All of lore.kernel.org
 help / color / mirror / Atom feed
From: K Prateek Nayak <kprateek.nayak@amd.com>
To: John Stultz <jstultz@google.com>, Vasily Gorbik <gor@linux.ibm.com>
Cc: Ingo Molnar <mingo@redhat.com>,
	Peter Zijlstra <peterz@infradead.org>,
	Juri Lelli <juri.lelli@redhat.com>,
	Vincent Guittot <vincent.guittot@linaro.org>,
	Dietmar Eggemann <dietmar.eggemann@arm.com>,
	Steven Rostedt <rostedt@goodmis.org>,
	Ben Segall <bsegall@google.com>, "Mel Gorman" <mgorman@suse.de>,
	Valentin Schneider <vschneid@redhat.com>,
	"Vineeth Pillai" <vineethrp@google.com>,
	Joel Fernandes <joelagnelf@nvidia.com>,
	"Heiko Carstens" <hca@linux.ibm.com>,
	<linux-s390@vger.kernel.org>, <linux-kernel@vger.kernel.org>
Subject: Re: [PATCH v2 2/2] sched/core: Don't proxy-exec unmatched cookie lock owners
Date: Thu, 14 May 2026 15:24:47 +0530	[thread overview]
Message-ID: <9ceb2af0-33c6-40ca-b855-5167a9c5ae0f@amd.com> (raw)
In-Reply-To: <CANDhNCqrh28F=omb7ftuXpbMssA0+5paZTkq5Zr5zee6zZ7=Tg@mail.gmail.com>

[-- Attachment #1: Type: text/plain, Size: 17699 bytes --]

Hello John, Vasily,

On 5/13/2026 3:46 AM, John Stultz wrote:
> On Thu, May 7, 2026 at 3:42 AM Vasily Gorbik <gor@linux.ibm.com> wrote:
>>
>> Core scheduling chooses a core-wide cookie before __schedule()
>> installs the next task.

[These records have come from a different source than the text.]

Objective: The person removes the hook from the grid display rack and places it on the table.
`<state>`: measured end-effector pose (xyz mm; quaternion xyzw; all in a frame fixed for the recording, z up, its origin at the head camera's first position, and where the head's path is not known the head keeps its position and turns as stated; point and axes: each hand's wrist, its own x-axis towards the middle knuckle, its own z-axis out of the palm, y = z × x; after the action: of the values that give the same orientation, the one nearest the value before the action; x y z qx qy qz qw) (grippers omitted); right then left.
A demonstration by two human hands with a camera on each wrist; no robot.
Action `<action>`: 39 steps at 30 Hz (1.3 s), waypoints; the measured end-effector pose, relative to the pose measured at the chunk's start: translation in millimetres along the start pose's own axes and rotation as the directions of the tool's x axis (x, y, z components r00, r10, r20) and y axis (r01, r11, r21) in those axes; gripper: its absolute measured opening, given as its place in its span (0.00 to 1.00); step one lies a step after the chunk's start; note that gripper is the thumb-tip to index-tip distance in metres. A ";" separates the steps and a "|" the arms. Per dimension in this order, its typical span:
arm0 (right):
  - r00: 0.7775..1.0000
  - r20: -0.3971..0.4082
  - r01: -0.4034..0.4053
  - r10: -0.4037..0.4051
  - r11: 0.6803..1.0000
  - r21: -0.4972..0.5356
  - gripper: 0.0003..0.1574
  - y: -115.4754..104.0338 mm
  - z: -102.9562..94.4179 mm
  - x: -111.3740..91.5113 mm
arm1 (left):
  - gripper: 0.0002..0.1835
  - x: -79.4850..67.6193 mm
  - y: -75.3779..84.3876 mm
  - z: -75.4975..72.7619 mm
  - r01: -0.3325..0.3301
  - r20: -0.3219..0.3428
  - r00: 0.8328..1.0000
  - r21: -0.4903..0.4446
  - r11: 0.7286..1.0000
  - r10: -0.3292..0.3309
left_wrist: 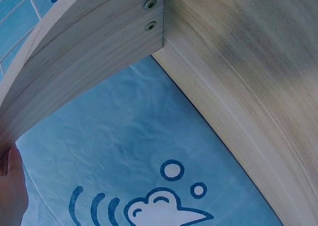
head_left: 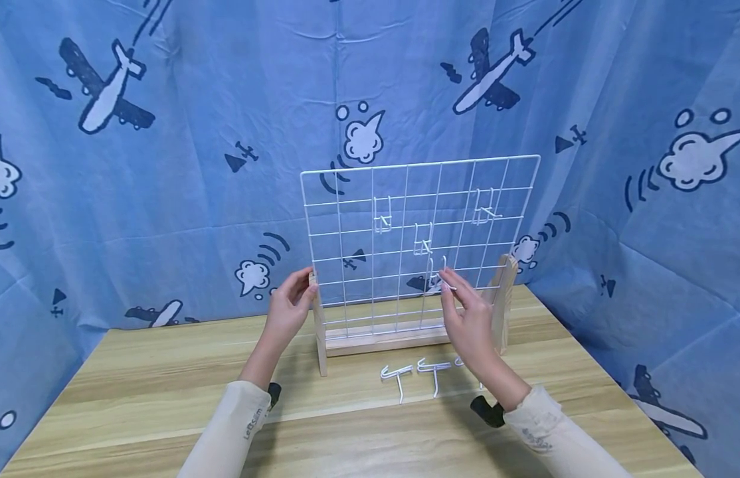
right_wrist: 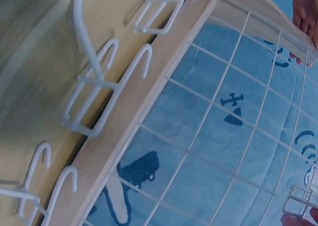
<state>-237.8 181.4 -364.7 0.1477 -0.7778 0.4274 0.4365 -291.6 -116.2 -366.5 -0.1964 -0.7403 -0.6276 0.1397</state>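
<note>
My left hand grips the upper end of the left wooden post of a stand, thumb in front. That stand bears a white wire grid panel. Low on the grid, toward its right side, my right hand pinches a white wire hook between thumb and fingers. The hook's back frame overlaps the grid wires in the head view. Higher up, three more white hooks hang on the grid: a left one, a middle one and a right one.
Loose white hooks lie on the wooden table before the stand: one at left, another beside it, and a third partly hidden behind my right forearm. A blue patterned curtain stands behind the table.
</note>
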 end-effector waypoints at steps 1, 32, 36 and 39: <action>1.000 0.004 0.008 -0.008 1.000 0.001 0.16 -0.6 0.7 -0.8 | 0.21 0.0 -0.1 0.0 0.002 -0.002 1.000 0.000 1.000 -0.002; 0.970 0.175 0.160 -0.170 0.985 0.070 0.18 -22.4 29.8 -27.5 | 0.23 0.5 0.1 -1.5 0.040 0.017 0.999 0.017 0.999 -0.040; 0.962 0.200 0.171 -0.183 0.982 0.076 0.19 -23.0 33.1 -31.5 | 0.22 0.7 -0.1 -1.6 0.017 0.014 1.000 0.019 1.000 -0.017; 0.958 0.219 0.174 -0.186 0.982 0.072 0.19 -23.5 34.3 -35.2 | 0.22 0.1 -0.3 -1.7 0.019 0.013 1.000 0.022 1.000 -0.020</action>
<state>-222.3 135.2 -389.2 0.2767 -0.7941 0.3864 0.3789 -291.9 -117.9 -366.4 -0.1918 -0.7498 -0.6196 0.1308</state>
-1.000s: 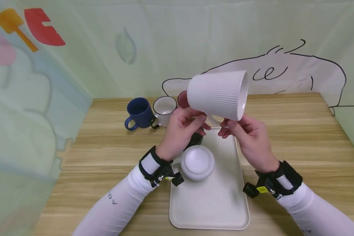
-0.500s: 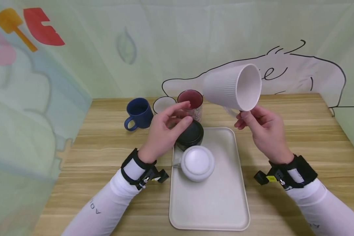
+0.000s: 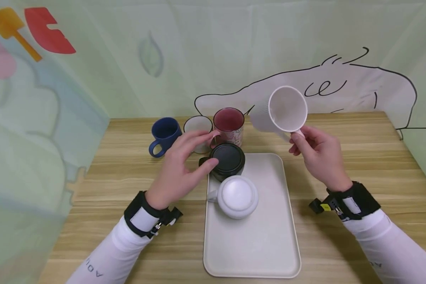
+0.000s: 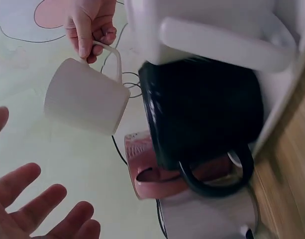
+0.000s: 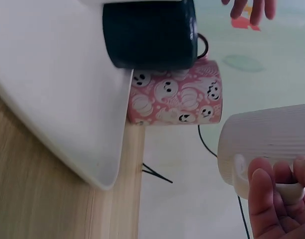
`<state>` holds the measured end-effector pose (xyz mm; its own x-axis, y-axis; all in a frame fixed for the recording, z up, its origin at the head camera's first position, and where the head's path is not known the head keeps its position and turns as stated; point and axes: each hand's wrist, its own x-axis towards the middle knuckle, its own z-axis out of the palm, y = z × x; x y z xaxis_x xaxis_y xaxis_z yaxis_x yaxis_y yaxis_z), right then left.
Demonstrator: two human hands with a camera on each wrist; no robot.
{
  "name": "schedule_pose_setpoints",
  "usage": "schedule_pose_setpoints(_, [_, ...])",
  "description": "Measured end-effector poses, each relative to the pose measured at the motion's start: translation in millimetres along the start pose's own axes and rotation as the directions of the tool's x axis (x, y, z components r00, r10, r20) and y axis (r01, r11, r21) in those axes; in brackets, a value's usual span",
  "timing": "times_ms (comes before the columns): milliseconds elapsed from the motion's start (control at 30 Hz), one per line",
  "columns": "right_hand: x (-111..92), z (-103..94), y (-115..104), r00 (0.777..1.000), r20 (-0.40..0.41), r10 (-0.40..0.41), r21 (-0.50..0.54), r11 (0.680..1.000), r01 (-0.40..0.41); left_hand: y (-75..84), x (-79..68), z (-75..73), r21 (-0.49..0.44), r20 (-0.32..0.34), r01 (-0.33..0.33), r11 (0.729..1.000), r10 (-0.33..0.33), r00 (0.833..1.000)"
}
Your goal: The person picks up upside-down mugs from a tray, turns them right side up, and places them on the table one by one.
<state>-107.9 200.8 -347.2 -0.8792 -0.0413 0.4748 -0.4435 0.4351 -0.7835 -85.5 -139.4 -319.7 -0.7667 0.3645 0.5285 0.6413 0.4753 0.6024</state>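
Note:
My right hand [image 3: 321,157] pinches the handle of a white ribbed mug [image 3: 262,116] and holds it in the air, tilted with its mouth toward me. In the left wrist view that mug [image 4: 85,97] hangs from the fingers by its handle. My left hand [image 3: 175,169] is spread with nothing in it, just left of a dark mug [image 3: 228,157] that stands upside down on the tray's far left corner. Nearer to me, a white mug [image 3: 238,197] is also upside down on the off-white tray [image 3: 255,252].
Behind the tray stand a blue mug [image 3: 166,132], a white mug with a dark rim [image 3: 198,124] and a pink mug [image 3: 230,122], all upright. The pink mug [image 5: 177,97] bears ghost faces and pumpkins. A wood-grain table [image 3: 358,165] lies under everything, with a printed cloth [image 3: 206,47] behind.
My left hand has let go of the raised mug and moved left and down, opening out. My right hand has moved right with the mug and turned its mouth toward me.

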Motion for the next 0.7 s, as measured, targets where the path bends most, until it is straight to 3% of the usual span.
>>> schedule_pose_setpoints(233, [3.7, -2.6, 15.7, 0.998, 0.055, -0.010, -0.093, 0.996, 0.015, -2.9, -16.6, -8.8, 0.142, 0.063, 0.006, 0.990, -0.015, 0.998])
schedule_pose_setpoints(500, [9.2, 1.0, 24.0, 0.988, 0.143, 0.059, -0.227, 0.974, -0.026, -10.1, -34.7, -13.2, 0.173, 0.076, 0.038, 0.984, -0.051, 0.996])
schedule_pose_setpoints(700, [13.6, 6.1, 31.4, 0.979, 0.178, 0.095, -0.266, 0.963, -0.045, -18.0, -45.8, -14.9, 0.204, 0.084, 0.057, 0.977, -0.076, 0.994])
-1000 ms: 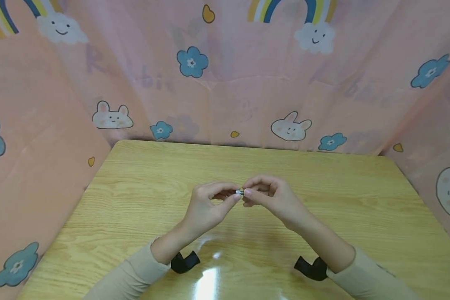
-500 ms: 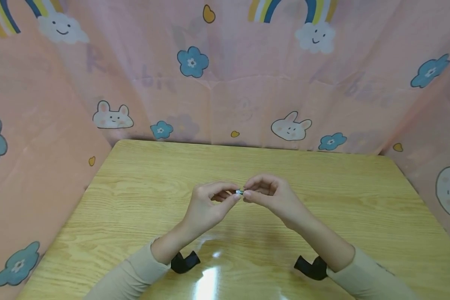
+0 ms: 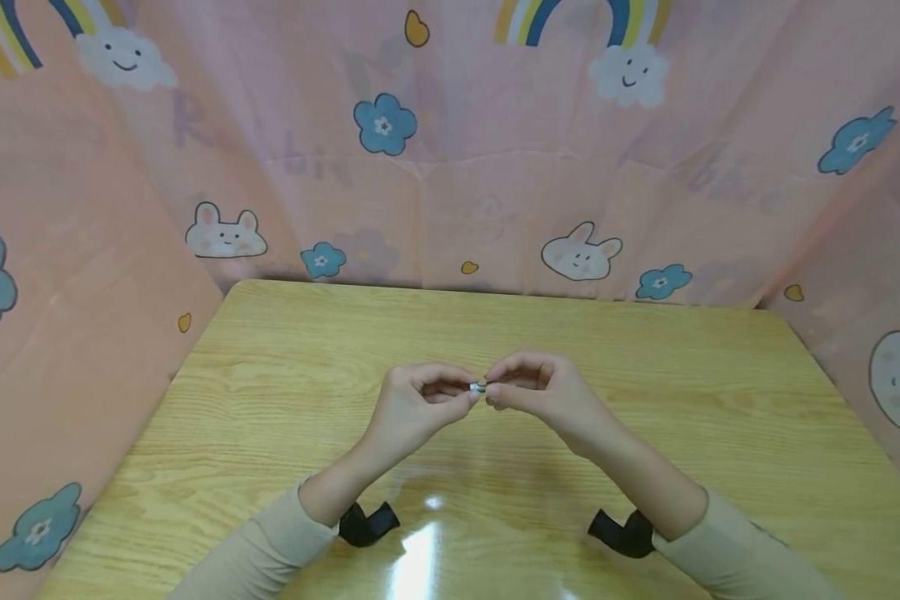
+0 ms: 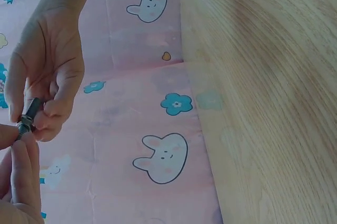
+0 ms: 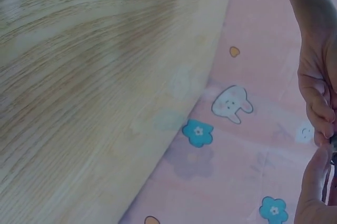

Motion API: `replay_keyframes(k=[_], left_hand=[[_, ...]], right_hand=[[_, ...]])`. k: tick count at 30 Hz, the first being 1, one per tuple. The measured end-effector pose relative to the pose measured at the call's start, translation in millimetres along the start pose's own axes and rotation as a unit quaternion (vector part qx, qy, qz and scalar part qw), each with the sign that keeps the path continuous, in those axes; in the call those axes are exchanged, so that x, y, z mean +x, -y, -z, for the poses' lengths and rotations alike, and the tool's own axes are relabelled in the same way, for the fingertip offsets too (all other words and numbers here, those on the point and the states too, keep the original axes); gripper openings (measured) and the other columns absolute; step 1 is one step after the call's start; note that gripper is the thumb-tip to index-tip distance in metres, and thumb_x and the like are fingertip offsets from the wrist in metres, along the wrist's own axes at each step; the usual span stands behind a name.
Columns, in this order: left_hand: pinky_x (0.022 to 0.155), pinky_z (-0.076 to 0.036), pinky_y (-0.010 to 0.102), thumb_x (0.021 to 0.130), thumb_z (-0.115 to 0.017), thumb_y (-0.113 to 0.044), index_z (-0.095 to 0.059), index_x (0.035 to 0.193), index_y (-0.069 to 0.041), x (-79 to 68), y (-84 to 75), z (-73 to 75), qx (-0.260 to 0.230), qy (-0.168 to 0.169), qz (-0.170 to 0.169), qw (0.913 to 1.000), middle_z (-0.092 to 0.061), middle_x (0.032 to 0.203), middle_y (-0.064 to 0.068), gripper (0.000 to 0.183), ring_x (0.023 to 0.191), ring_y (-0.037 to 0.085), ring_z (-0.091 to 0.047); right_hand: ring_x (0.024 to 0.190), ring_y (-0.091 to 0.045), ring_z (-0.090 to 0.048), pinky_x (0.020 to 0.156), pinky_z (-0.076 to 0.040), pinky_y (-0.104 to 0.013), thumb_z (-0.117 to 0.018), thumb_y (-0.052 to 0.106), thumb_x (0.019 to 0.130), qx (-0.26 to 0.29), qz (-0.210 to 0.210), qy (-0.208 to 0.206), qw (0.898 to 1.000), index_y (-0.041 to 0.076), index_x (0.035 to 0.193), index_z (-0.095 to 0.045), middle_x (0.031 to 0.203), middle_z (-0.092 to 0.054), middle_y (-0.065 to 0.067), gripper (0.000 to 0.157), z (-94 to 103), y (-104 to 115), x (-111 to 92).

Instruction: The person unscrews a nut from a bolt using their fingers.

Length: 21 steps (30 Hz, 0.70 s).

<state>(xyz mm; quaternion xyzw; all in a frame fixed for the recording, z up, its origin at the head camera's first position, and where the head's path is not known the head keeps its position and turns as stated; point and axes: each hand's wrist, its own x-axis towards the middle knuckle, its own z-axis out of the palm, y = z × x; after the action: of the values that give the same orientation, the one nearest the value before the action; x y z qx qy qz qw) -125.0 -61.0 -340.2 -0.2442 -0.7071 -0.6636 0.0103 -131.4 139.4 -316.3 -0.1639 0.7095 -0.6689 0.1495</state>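
A small metal bolt [image 4: 33, 107] is held between both hands above the table. My left hand [image 3: 414, 412] pinches one end of it between thumb and fingertips. From the other side, the fingers of my right hand [image 3: 553, 398] grip it, thumb and forefinger close to the left fingertips. In the left wrist view, a nut [image 4: 26, 122] sits around the bolt, with thread showing on the left hand's side and a dark shank rising past the right fingers. The right wrist view catches just a sliver of metal at its right edge; the fingers cover most of the rest.
Under the hands lies a wood-grain table [image 3: 307, 350] with rounded far corners. A pink cloth [image 3: 457, 192] printed with rabbits, flowers and rainbows hangs behind it and along both sides. Black camera mounts [image 3: 370, 525] jut from beneath both sleeves.
Both hands stay in nearly the same place, the bolt still between them. The right fingers shift slightly around their end, and the left thumb moves a little.
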Motion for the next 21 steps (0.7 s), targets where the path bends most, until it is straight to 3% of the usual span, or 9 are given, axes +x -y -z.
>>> replay_keyframes(k=[5,11,17,21], left_hand=[[0.069,-0.056,0.031,0.082,-0.068,-0.001,-0.069,0.094,0.005,1.1,-1.2,0.6,-0.012,0.007,0.024,0.9996,-0.068,0.092,0.015,0.014,0.078,0.018,-0.067],[0.070,-0.056,0.032,0.082,-0.069,-0.003,-0.070,0.095,0.004,2.3,-0.8,1.3,-0.018,0.007,0.047,0.9987,-0.068,0.092,0.014,0.015,0.078,0.019,-0.067],[0.069,-0.056,0.032,0.081,-0.070,-0.002,-0.070,0.095,0.004,2.2,-0.8,1.5,-0.033,0.006,0.065,0.9973,-0.068,0.092,0.014,0.015,0.077,0.020,-0.067],[0.069,-0.057,0.033,0.080,-0.069,0.001,-0.068,0.094,0.008,2.4,-1.6,0.8,-0.054,0.004,0.071,0.9960,-0.068,0.091,0.015,0.015,0.076,0.019,-0.067]], right_hand=[[0.089,-0.018,-0.063,0.079,-0.054,-0.031,-0.067,0.004,0.084,0.006,0.010,-0.003,1.000,0.002,0.101,-0.062,0.098,-0.062,-0.005,0.018,1.0,-0.1,-1.2],[0.075,-0.017,-0.066,0.074,-0.056,-0.034,-0.063,0.006,0.088,0.011,0.007,-0.002,1.000,-0.004,0.098,-0.062,0.088,-0.065,-0.006,0.014,1.5,-0.7,-0.6],[0.088,-0.019,-0.064,0.078,-0.054,-0.032,-0.070,0.002,0.081,-0.009,0.014,0.002,1.000,-0.005,0.101,-0.061,0.098,-0.062,-0.010,0.022,2.1,-2.5,-2.3],[0.083,-0.020,-0.065,0.075,-0.055,-0.035,-0.064,0.007,0.088,-0.011,0.010,0.003,1.000,-0.008,0.106,-0.058,0.096,-0.063,-0.010,0.024,1.1,-2.5,-1.9]])
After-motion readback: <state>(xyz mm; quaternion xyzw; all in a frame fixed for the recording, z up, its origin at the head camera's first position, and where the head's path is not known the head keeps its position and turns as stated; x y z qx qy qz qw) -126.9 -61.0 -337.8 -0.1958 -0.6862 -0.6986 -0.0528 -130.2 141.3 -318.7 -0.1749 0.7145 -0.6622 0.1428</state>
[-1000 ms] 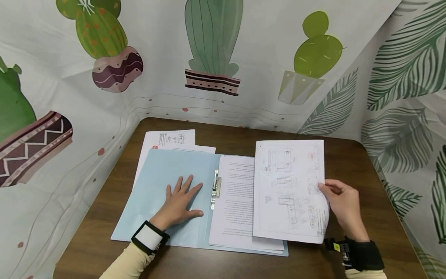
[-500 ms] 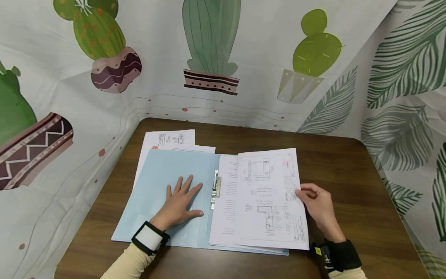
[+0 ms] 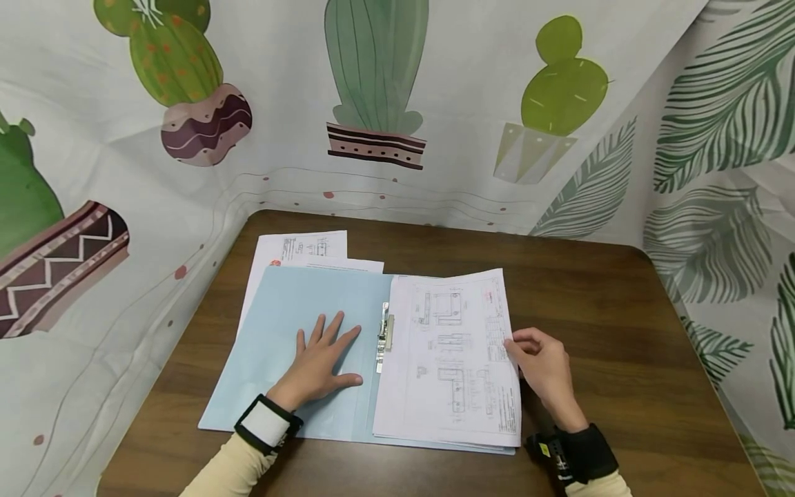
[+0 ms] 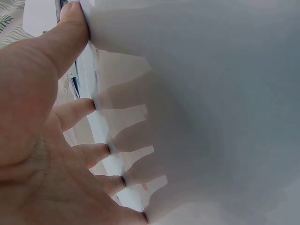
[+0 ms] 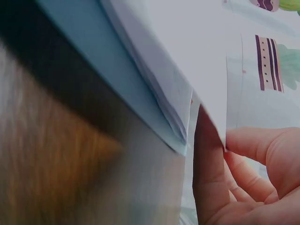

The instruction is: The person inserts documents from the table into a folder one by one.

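A light blue file folder [image 3: 248, 373] lies spread on the table, with a metal clip [image 3: 385, 338] along its spine. My left hand [image 3: 319, 366] rests on the folder's left cover, fingers straight and spread; the left wrist view shows the fingertips touching the glossy cover. On the right side, a sheet of paper with technical drawings [image 3: 447, 359] covers the stack of pages. My right hand [image 3: 542, 362] pinches this sheet's right edge between thumb and fingers. In the right wrist view the drawing sheet [image 5: 201, 61] stands lifted at its edge above the paper stack [image 5: 159, 89].
More printed sheets [image 3: 304, 243] stick out from under the folder at the back left. The brown wooden table [image 3: 577, 297] has rounded back corners. A cactus-print cloth [image 3: 459, 90] hangs behind it.
My right hand has moved left with the drawing sheet, bringing it from the right of the folder to over the page stack, close to the clip. The left hand has stayed in place.
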A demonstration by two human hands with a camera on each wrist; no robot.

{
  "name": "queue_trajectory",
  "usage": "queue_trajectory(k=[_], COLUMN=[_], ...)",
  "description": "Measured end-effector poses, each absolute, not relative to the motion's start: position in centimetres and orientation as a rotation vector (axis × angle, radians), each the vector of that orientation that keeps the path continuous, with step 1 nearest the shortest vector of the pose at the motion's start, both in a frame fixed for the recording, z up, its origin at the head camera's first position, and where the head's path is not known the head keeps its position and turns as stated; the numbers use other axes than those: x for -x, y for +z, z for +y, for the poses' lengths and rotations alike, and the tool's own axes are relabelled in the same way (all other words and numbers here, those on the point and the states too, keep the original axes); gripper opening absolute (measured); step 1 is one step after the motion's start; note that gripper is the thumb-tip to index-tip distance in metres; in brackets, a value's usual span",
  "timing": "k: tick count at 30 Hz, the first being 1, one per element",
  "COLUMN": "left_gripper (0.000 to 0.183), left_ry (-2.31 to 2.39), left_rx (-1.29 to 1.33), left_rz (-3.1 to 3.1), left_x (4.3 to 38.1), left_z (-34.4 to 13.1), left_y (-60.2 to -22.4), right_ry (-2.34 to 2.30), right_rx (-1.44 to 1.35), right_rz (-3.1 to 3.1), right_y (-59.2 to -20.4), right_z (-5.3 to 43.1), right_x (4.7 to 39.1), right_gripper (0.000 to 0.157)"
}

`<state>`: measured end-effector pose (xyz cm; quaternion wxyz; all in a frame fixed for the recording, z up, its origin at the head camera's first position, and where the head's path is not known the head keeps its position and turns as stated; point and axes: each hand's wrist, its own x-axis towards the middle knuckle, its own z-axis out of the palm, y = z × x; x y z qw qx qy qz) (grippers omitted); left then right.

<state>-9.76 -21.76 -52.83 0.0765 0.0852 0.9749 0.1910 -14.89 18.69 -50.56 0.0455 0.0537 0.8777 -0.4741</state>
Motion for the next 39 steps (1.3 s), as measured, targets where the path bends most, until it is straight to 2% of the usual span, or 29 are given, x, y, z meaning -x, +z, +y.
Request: queue_trajectory(k=[16,39], left_gripper=[0.094,0.095], left_ry=[0.577,0.573], left_rx=[-0.245,-0.276], left_rz=[2.921,2.943], left_x=[9.6,9.7], left_z=[-21.6,-21.7], left_y=[-52.5,-52.7], right_ry=[-1.383,-1.399], right_rx=[-0.182,-0.169], right_rz=[2.746,2.737], right_y=[-50.8,-51.1], right_z=[16.2,15.3], right_x=[15.2,15.2], right_gripper=[0.009,0.009])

With proxy-exec enabled, that task becomes the
>> donor/scheduling context, and find_proxy_task() may then replace the
>> execution context with the runnable mutex owner. If its cookie differs
>> from the selected core cookie, running it would bypass core scheduling's
>> cookie selection.
>>
>> When the final mutex owner found by find_proxy_task() does not match the
>> selected core cookie, stop proxying the donor. If the current execution
>> context is already in the blocked chain, fall back to idle like the
>> existing proxy-exec retry paths do. Otherwise deactivate the donor and
>> let __schedule() pick again. The mutex owner can be picked later under
>> its own cookie.
>>
>> Fixes: 7de9d4f94638 ("sched: Start blocked_on chain processing in find_proxy_task()")
>> Reported-by: K Prateek Nayak <kprateek.nayak@amd.com>
>> Signed-off-by: Vasily Gorbik <gor@linux.ibm.com>
>> ---
>>  kernel/sched/core.c | 6 ++++++
>>  1 file changed, 6 insertions(+)
>>
>> diff --git a/kernel/sched/core.c b/kernel/sched/core.c
>> index 8aed55592ca9..d338fb714ce8 100644
>> --- a/kernel/sched/core.c
>> +++ b/kernel/sched/core.c
>> @@ -6960,6 +6960,12 @@ find_proxy_task(struct rq *rq, struct task_struct *donor, struct rq_flags *rf)
>>                  */
>>         }
>>         WARN_ON_ONCE(owner && !owner->on_rq);
>> +
>> +       if (owner && !sched_cpu_cookie_match(rq, owner)) {
>> +               if (curr_in_chain)
>> +                       return proxy_resched_idle(rq);
>> +               goto deactivate;
>> +       }
> 
> 
> Hrm. This is less pretty.
> 
> My previous (admittedly shallow) thinking on the core-scheduler was
> that it wouldn't be an issue for proxy because the donor wasn't going
> to actually run on the cpu, so whatever isolation is done on the core,
> the donor migration wouldn't be a problem.
> 
> But I'm seeing now the donor won't be *chosen* until it has the right
> core_cookie, and then that may be different from the owners cookie.
> 
> It seems like ideally we want the donor's effective cookie to be the
> same as the runnable-owner's in the chain.  The downside to this is
> you have to walk the blocked_on chain to evaluate this, and the whole
> core_tree rbtree sorts by cookie, so its not trivial to rework
> selection this way.   And since the runnable-owner of the chain-tree
> changes over time, we can't just set the inherited cookie when we set
> blocked_on.
> 
> So I will need to think a bit more on this.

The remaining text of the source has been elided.